The 'Jordan Valley Hydroelectric Project' represents a promising investment opportunity in Jordan's growing renewable energy sector. By leveraging natural topography and providing a reliable energy storage solution, the project can play a vital role in enhancing energy security, supporting national renewable energy goals, and achieving sustainable financial returns. Despite challenges associated with large initial costs and complex permitting, strong government support, increasing demand for energy storage solutions, and the operational advantages of pumped-hydro energy make this project highly attractive.
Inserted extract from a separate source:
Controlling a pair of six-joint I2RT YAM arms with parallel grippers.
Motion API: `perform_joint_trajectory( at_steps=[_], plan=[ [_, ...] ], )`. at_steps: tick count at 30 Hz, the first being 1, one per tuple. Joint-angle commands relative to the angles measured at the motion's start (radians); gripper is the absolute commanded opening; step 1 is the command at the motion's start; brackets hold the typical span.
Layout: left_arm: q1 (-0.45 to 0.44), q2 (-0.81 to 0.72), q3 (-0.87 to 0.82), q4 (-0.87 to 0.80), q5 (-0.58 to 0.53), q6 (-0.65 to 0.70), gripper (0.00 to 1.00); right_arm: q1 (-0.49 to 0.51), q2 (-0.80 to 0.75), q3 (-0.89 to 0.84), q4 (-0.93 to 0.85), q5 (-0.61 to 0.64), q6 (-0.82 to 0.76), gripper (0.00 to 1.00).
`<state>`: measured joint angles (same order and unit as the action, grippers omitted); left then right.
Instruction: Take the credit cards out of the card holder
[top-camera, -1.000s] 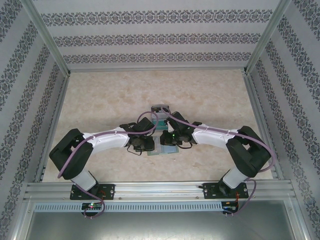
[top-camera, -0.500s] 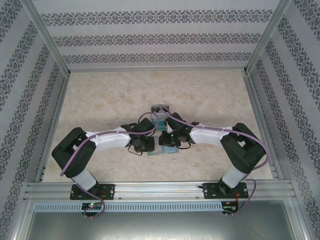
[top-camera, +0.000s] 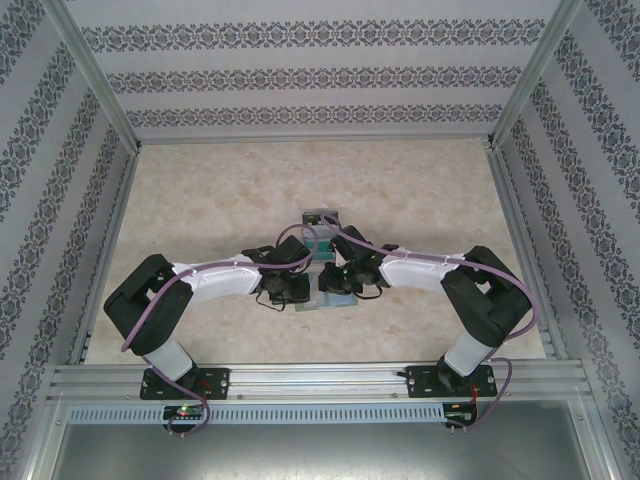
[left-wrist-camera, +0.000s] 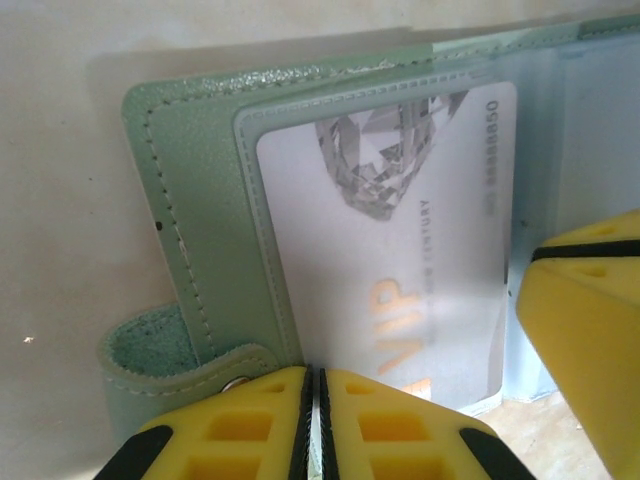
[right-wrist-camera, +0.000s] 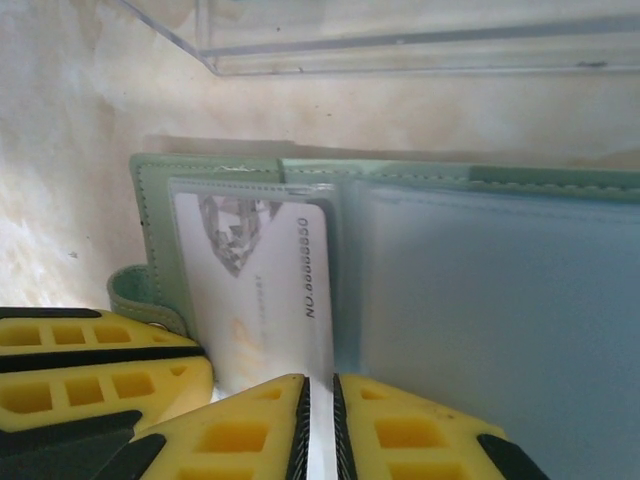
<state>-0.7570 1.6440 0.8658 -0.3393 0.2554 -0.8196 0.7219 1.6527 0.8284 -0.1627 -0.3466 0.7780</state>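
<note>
The card holder (left-wrist-camera: 200, 200) lies open on the table, grey-green with a side tab and glossy sleeves. A white credit card (left-wrist-camera: 400, 250) with a diamond print and gold "VIP" sits in its left sleeve. My left gripper (left-wrist-camera: 315, 425) is shut on the near edge of that sleeve, beside the tab. In the right wrist view the same credit card (right-wrist-camera: 260, 300) reaches into my right gripper (right-wrist-camera: 320, 435), which is shut on the card's near edge. The card holder's right sleeve (right-wrist-camera: 500, 300) looks pale and blank. From above, both grippers meet over the card holder (top-camera: 325, 303).
A clear plastic box (right-wrist-camera: 400, 40) stands just beyond the card holder, also seen from above as a clear box (top-camera: 322, 218). My left gripper's fingers (right-wrist-camera: 100, 385) crowd the right wrist view's lower left. Patterned walls and metal rails enclose the beige table (top-camera: 200, 200).
The right arm has drawn in slightly toward the centre, its elbow shifting left. The left arm has barely moved. Both grippers stay over the card holder.
</note>
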Motion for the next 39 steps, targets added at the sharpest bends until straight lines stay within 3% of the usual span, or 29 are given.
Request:
perform_joint_trajectory(
  at_steps=[1,12,29,39],
  plan=[
    [0.003,0.031,-0.005,0.015,0.015,0.007,0.11,-0.012,-0.054,-0.002,-0.06,0.056,-0.042,0.17],
    [-0.011,0.055,0.029,0.006,0.017,0.026,0.11,-0.032,0.003,-0.054,-0.004,0.007,-0.025,0.14],
    [-0.016,0.057,0.026,-0.014,0.002,0.02,0.09,-0.044,-0.085,-0.045,-0.008,0.015,-0.04,0.16],
    [-0.017,0.057,0.029,-0.017,0.002,0.02,0.09,-0.042,-0.045,-0.07,0.082,-0.07,-0.011,0.18]
  ],
)
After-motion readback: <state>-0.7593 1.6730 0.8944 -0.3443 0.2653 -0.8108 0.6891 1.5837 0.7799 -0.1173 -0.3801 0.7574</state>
More detailed technical, financial, environmental, and social feasibility studies are recommended, along with securing long-term power purchase agreements, to ensure project success.

Sources and Disclaimer

  • Jordanian Ministry of Energy and Mineral Resources (MEMR)
  • National Electric Power Company (NEPCO)
  • Jordan Renewable Energy and Energy Efficiency Fund (JREEEF)
  • World Bank and International Monetary Fund reports on Jordan
  • International Renewable Energy Agency (IRENA) - Jordan Renewable Energy Readiness Assessment

Disclaimer: This is a guiding study that provides financial analysis according to approved industry standards; verify the figures locally according to your project's reality before any investment decision.